Achieving food security has been on the global agenda for a substantial time because insecurity not only has dire repercussions for the nutritional status of the population but also affects economic growth. The Food and Agriculture Organisation (FAO) has defined food security as ‘access by all people at all times to the food needed for an active and healthy life’. Efforts are needed to improve global food grain production and develop sustainable solutions to avoid conflict and the occurrence of famine in the world. This has also materialized as an important goal for the sustainable development agenda for the year 2030.

60 percent of the population in Pakistan is still facing food insecurity. Poorly planned structural adjustment programmes, inadequate research & development in high yielding varieties of seed, insufficient marketing, compromised supply and value chains, poor government coordination and unpredictable price behaviour; all contribute to the existing food insecurity.  The  situation is further aggravated by the lack of translation of best industrial practices to agriculture. This has resulted in poor health and economic indicators over the years. Innovative regional economic co-operational models, such as the China Pakistan Economic Corridor (CPEC), can be seen as an avenue of unprecedented progress towards developing a food-secure region. The influx of investment projects in Pakistan worth $46 Billion through CPEC are expected to directly and indirectly address the issues of food insecurity.

The CPEC is a development mega-project which aims to connect Gwadar Port in south-western Pakistan to the north-western autonomous region of Xinjiang, China, via a network of highways, airports, railways and pipelines to transport oil and gas.  The economic corridor is considered central to China-Pakistan relations and is an extension of China’s proposed 21st century Silk Road Initiative also named as One Belt One Road (OBOR). This is the biggest overseas investment by China announced yet and is expected to be a strategic game changer in the region.
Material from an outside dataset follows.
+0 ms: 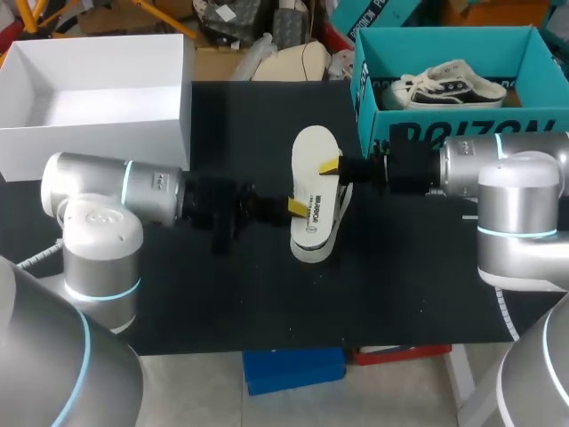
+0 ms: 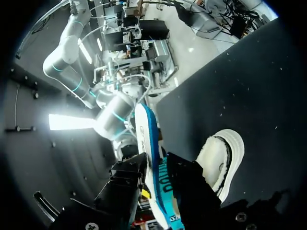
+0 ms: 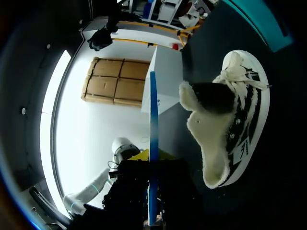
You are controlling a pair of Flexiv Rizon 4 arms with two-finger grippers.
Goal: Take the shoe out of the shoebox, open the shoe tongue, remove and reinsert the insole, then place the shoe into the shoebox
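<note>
insole out, shoe on the table: about halfway through

from where i stand the first half looks done. the shoe (image 3: 230,124) is out of the teal shoebox (image 1: 462,124) and lies on the black table, just in front of the box, with its fleecy lining showing and the tongue pulled open wide. the insole (image 1: 313,169) is out of it too. it hangs in the air right above the shoe, pale side up and blue side down, and does not touch the shoe as far as i can see.

both arms have a hand in this. the left gripper (image 1: 293,206) comes in from the left and its jaws look clamped on the insole's near edge. the right gripper (image 1: 333,166) comes in from the right, and its jaws also look clamped on the insole, on the far edge further along. in both wrist views the insole runs edge-on between the fingers with no gap i can make out on either side.

so what is left, by my reckoning: get the insole back down into the shoe and seated flat, then lift the shoe and set it into the shoebox. a second shoe (image 1: 444,84) is already lying in that box, toward its middle, so the returning one will have to go in beside it. a white box (image 1: 98,133) sits open at the far left, well apart from all this.
</note>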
Other countries like Iran, Turkey and Bahrain have shown interest in joining the initiative. Economic corridors are an opportunity to capatilise on efficient multimodal transport network and promote growth by removing infrastructure bottlenecks, improving access to markets, and expanding economic opportunities in backward regions and linking towns with urban centres and industrial clusters.

Pakistan’s economy is experiencing structural transformation and the role of agriculture in economic development is changing fast. The share in GDP is declining and farm modernisation is limited. There is a need to develop investment strategies including a wide array of approaches, partnerships and tools. One such key approach is spatial (or territorial) development. The use of ‘economic corridors’ emerges as increasingly important to boost agricultural and other economic activities in a specific spatial area. It can provide a conceptual and programmatic model for structuring physical and socio-economic responses to develop an area building upon a linear agglomeration of economic activities and people along the physical backbone of transport infrastructure. Food hotspots with high agricultural productivity can be developed by adopting agro-based spatial development initiatives. The pertinent question right now is ‘whether the Pakistani government understands the strength of its economy lies in agriculture and how initiatives like CPEC can promote green growth?” It is also imperative to realise it is more of a necessity than an option for a country like Pakistan where food insecurity is rampant.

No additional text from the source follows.